Глава четвертая
— Мы никуда не поедем, мы никуда не поедем! — твердила Нина. Она прекрасно понимала, что это ничего не изменит, но с трудом могла с собой совладать.
Она снова металась по квартире, как по клетке. Но сейчас она вдруг осознала, как сильно любит свою клетку, как не хочет ее покидать. Да и как они уедут! Здесь вся ее родня, здесь школа Ильи и его друзья. А как тяжело ей это далось! И теперь все бросить, перечеркнуть? Ради чего?!
— Успокойся, — прикрикнул на нее Константин, которому уже порядком надоела ее истерика, — ты что, не понимаешь? Такого шанса у нас больше не будет.
— Шанс?! Шанс! — повторила женщина и даже ногой топнула, — ты предлагаешь просто взять и все бросить!? Продать квартиру!? А где мы там жить будем? Жаться по съемным углам. Где я там найду школу для Ильи!
Взгляд Константина красноречиво говорил: «коррекционные школы есть везде». Но Нину это не устраивало. Он это понимал, поэтому в слух сказал другое:
— У нас не будет больше таких проблем с деньгами. Мы сможем платить за обучение в какой угодно школе.
Нина только руками всплеснула.
— Ты что, не понимаешь, что это — Москва! Никто меня больше в Москву работать не позовет, — продолжал Константин, — а здесь я скоро останусь без работы. Что мы делать будем? Побираться!? — это был совсем не тонкий, а достаточно грубый намек на Илью. Нина живописно представила себе, как ходит с ним по вагонам электричек, выпрашивая денег на операцию. Ей сделалось мерзко и тошно.
Она прекрасно понимала, что спорить с мужем бесполезно. Нужно смириться и принять как данность его решение. Впоследствии она даже найдет в нем плюсы… Обязательно. Так Нина себе сказала, чтобы хоть немного успокоиться и ушла к Илье.
Он сидел на своей кровати, по-турецки скрестив ноги, и увлеченно что-то записывал в потертый синий блокнот. Женщина часто видела его за этим делом, но все не решалась расспросить сына об этом.
— Что-то случилось? — осторожно поинтересовался он. Нина села рядом и потрепала его по волосам, с нежностью вдохнула их запах, такой родной и приятный.
Он только выглядел маленьким, по-прежнему — все такой же хрупкий и игрушечный, на самом деле он уже многое понимал. Все-таки одиннадцать лет. Нина с ужасом думала о непреодолимом приближении подросткового возраста. Больше всего ее пугала перспектива отдалиться, стать чужими людьми, что часто бывает с детьми и родителями в эти годы. Что же тогда будет с ней? Ведь ближе у нее нет никого…
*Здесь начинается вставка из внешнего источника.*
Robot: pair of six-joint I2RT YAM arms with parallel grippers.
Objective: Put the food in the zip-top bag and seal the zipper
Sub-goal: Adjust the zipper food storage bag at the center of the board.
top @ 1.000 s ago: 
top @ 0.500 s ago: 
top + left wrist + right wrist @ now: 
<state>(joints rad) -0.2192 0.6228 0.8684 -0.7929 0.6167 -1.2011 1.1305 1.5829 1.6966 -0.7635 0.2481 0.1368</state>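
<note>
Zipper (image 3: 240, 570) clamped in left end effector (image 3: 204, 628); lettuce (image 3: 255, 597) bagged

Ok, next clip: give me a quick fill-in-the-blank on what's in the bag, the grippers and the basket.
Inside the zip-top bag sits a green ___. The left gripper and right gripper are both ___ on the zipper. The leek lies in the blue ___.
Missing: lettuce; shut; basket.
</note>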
— Все хорошо, — заверила она и вздохнула. Обманывать у нее получалось плохо.
— Почему отец кричал? — спросил Илья, этим давая ей понять, что он ничуть не верит в ее слова.
Нина помолчала немного, подбирая слова.
— Мы чуть-чуть повздорили, — наконец-то сказала она, — понимаешь… отцу предложили хорошую работу. В Москве.
— В Москве?
— Да, — кивнула Нина без особого энтузиазма, — и… мы должны ехать с ним.
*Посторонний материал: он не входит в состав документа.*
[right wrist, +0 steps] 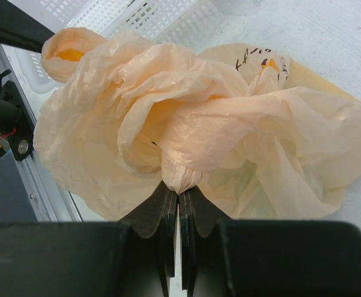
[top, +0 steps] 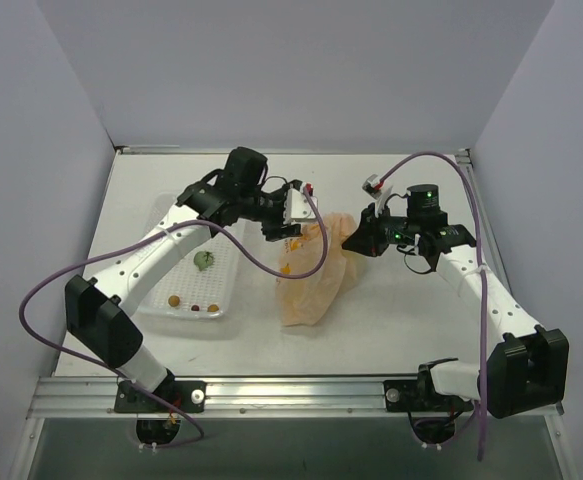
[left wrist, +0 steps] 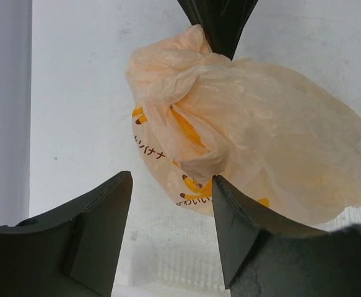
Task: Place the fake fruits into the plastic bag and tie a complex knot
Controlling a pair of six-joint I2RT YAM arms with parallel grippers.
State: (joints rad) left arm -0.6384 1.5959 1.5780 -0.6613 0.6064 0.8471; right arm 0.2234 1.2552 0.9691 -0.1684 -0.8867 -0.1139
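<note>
Mid-worktop (top: 391,320): crumpled, translucent peach-orange plastic bag (top: 311,278) with banana prints, just right of a white plastic mesh tray (top: 161,225) holding a green round toy fruit (top: 203,260) and tiny brown bits (top: 174,299). Pinched at a twisted bunch by the right claw (right wrist: 179,195), jaws pressed together, arm reaching in from the right. Left claw (left wrist: 171,185) angled over the bag's far edge, jaws parted, gripping nothing.

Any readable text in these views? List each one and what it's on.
"いバナナ": black print on the plastic bag, running down its left side in the left wrist view.
"かわいい": black print lower on the same bag in the left wrist view; it is small, so this is my best reading.
Right wrist view: black print on an upper fold of the bag, too creased to read.
Top view: nothing legible.
</note>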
Ей очень интересна была реакция сына. Она внимательно следила за его взглядом, блуждавшим по комнате, как будто он пытался ее запомнить. Но не радости не печали женщина не заметила.
— Хорошо, — совсем без эмоций выдал он и потянулся к своему синему блокноту.
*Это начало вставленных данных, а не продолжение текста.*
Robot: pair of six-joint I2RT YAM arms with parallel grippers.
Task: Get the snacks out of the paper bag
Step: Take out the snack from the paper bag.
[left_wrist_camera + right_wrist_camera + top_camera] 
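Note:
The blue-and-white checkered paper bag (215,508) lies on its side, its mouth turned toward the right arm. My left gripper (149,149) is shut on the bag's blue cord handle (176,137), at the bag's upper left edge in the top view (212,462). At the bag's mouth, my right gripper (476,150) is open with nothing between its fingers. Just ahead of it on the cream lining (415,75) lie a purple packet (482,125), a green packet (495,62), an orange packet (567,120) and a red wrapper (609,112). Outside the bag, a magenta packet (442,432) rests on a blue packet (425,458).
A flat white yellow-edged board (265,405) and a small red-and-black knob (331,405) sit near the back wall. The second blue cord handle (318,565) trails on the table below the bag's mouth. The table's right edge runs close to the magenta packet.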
Нина почувствовала себя лишней, да и уговорить Константина она еще надежду не теряла. Она направилась к выходу, но у дверного косяка остановилась и осторожно спросила:
— А что это у тебя?
Илья напрягся, посмотрел на нее с недоверием.
— Дневник, — буркнул он.
— А ты дашь мне посмотреть как-нибудь? — робко поинтересовалась женщина. Ей хотелось получить подтверждение тому, что между ними нет никаких секретов, никаких недомолвок.
— Там ничего интересного, — быстро сказал Илья. Это означало «нет».
Нина с горечью осмотрела руины своего семейного счастья. Все, что осталось от ее прошлого теперь лежало вбольших невзрачных коробок, дожидаясь, когда придет машина, чтобы отправить это в другой город.
Все стало каким-то другим — чужим и новым. От прежних стен, прежней мебели, всего, что раньше было наполнено теплом и дорогими ей воспоминаниями, ныне веяло холодом отчуждения. Совсем скоро все это будет принадлежать другим людям. Она больше не вернется сюда никогда, в эту квартиру, в этот дом.
Нужно просто перечеркнуть все, что было раньше и подготовить себя к тому, что ждет ее впереди. Но как же это сложно!
Нина все ходила по опустевшим комнатам, гладила стены, прикасалась ко всем вещам.
Но что-то сбросило пелену ее меланхолии и заставило ее остановиться. Она некоторое время стояла ошарашенная, находясь во власти этого предмета, приковавшего к себе внимание женщины.
Синяя тетрадь.
Нина немного поспорила с собой, но потом решила, что это не будет очень плохо, если она хотя бы заглянет, просто чтобы знать, что у ее сына все хорошо. Вдруг его обижают в школе, а он боится говорить? Или еще что? Она ведь имеет право знать, она его мать в конце-концов.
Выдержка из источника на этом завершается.